▶ **Exercise materials**:
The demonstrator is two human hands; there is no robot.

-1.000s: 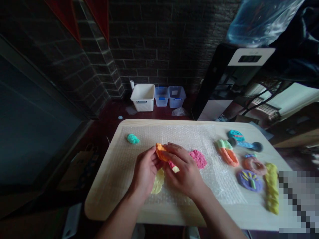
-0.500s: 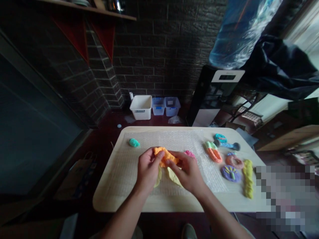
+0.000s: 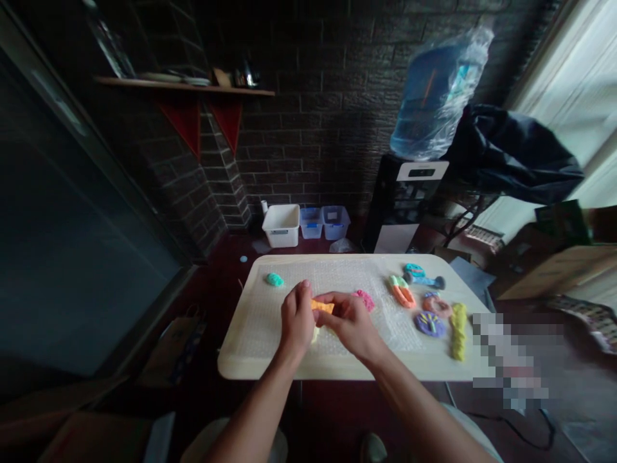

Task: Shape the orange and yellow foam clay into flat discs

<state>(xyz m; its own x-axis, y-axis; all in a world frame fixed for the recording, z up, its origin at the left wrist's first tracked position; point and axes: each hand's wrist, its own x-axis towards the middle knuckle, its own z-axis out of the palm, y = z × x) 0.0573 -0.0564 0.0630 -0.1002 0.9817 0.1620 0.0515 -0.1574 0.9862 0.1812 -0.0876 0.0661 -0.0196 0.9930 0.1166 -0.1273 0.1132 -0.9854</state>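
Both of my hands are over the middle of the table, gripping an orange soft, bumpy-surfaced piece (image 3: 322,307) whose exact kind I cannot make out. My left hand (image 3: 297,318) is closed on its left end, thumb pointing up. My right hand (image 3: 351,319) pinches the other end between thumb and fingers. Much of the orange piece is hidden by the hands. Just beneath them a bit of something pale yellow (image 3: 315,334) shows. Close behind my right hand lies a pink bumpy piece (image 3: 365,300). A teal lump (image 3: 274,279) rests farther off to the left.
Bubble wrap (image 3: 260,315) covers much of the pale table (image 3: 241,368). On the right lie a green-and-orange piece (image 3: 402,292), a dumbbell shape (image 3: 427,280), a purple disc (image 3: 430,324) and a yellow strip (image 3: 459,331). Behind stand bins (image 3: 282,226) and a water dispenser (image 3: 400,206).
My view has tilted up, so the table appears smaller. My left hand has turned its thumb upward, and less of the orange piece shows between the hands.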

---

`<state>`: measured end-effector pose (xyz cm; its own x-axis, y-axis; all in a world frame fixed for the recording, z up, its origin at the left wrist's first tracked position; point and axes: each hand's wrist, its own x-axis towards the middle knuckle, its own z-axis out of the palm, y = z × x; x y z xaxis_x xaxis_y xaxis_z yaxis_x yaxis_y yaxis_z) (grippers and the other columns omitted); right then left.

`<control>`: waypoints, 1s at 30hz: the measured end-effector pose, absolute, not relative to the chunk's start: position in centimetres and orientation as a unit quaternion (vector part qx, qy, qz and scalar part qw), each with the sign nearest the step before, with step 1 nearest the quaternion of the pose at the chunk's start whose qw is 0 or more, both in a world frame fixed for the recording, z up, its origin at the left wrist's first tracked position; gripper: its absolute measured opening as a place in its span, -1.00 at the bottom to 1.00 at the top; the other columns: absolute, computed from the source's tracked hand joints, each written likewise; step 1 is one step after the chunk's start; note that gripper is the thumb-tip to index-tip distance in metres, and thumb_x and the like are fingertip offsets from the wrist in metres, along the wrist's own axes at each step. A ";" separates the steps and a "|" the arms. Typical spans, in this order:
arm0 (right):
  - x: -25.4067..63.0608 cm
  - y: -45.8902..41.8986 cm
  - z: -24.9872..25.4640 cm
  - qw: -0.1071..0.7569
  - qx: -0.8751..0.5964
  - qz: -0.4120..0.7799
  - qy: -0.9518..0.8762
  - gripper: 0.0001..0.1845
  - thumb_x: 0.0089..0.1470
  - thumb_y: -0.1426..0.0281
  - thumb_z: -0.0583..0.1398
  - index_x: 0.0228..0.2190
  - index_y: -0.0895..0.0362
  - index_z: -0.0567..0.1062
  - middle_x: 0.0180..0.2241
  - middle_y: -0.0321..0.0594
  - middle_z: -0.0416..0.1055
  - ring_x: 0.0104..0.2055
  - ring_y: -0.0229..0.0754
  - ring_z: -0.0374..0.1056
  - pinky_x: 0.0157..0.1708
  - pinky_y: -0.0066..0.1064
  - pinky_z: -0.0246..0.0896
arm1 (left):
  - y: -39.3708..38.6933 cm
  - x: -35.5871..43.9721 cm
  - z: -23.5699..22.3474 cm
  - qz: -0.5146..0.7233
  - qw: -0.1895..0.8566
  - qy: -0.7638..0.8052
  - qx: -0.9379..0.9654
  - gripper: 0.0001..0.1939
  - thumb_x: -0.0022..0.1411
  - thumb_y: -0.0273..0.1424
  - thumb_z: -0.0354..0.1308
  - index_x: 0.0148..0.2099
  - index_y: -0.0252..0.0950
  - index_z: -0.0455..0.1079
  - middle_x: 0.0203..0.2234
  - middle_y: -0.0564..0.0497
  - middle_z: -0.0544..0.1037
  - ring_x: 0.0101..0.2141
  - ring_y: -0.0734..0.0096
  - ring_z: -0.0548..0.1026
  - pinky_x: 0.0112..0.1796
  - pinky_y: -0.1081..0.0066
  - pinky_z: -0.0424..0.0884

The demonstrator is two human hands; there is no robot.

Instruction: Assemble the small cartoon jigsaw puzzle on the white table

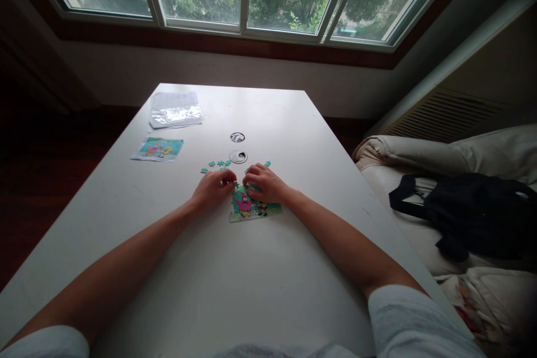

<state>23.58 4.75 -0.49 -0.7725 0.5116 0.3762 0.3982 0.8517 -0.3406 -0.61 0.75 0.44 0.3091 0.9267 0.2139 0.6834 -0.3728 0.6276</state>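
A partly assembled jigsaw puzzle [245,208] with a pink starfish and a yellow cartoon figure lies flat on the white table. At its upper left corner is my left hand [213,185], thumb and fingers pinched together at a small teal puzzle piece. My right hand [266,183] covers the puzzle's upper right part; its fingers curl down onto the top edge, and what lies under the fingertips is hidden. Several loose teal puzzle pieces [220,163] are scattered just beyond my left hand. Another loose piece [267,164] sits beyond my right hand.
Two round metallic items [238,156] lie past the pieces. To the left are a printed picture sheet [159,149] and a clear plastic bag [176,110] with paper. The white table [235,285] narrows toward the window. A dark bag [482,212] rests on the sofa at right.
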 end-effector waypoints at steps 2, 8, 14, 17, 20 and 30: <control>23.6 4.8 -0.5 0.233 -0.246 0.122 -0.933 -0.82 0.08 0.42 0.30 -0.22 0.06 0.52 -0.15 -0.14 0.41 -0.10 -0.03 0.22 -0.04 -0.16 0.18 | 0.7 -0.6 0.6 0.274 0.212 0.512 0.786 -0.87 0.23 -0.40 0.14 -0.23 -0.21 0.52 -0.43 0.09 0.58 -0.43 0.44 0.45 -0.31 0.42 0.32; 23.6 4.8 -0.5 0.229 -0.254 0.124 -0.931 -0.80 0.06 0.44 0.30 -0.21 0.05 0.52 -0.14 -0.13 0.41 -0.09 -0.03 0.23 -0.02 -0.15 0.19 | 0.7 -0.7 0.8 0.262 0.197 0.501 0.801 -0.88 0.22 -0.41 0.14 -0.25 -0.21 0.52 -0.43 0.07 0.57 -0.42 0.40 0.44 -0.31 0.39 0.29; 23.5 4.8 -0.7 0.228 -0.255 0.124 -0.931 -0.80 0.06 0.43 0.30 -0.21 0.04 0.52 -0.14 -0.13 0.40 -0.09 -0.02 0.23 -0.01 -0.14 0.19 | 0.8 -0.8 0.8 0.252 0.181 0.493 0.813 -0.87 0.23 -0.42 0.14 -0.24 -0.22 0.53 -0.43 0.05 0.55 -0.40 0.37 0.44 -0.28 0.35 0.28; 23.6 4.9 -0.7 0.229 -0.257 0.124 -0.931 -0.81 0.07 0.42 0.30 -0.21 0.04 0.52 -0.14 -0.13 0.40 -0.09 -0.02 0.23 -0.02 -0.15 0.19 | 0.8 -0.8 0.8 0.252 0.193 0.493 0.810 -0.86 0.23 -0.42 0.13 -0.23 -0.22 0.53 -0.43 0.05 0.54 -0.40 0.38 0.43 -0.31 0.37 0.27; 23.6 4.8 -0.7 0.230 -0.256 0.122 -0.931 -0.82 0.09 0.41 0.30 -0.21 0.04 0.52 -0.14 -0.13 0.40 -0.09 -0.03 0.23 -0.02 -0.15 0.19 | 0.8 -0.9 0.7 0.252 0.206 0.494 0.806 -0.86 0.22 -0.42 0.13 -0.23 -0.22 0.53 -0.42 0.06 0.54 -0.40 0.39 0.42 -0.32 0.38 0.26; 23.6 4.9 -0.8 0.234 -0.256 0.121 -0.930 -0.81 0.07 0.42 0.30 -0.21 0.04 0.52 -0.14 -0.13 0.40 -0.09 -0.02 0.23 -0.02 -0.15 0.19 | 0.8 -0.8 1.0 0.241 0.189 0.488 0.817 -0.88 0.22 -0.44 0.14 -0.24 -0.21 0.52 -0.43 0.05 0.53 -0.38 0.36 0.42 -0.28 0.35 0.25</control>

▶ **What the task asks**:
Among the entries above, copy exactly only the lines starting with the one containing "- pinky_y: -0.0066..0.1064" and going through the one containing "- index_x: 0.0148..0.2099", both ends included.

▶ **Reply to the task**:
  - pinky_y: -0.0066..0.1064
  - pinky_z: -0.0246..0.0896
arm1 (left):
  - y: -39.3708..38.6933 cm
  - x: -35.5871..43.9721 cm
  - z: -23.5699..22.3474 cm
  - qz: -0.5146..0.7233
  - qw: -0.1895..0.8566
  - qy: -0.7638..0.8052
  - qx: -0.9379..0.9654
  - gripper: 0.0001..0.1939
  - thumb_x: -0.0022..0.1411
  - thumb_y: -0.0273..0.1424
  - thumb_z: -0.0354..0.1308
  - index_x: 0.0148..0.2099

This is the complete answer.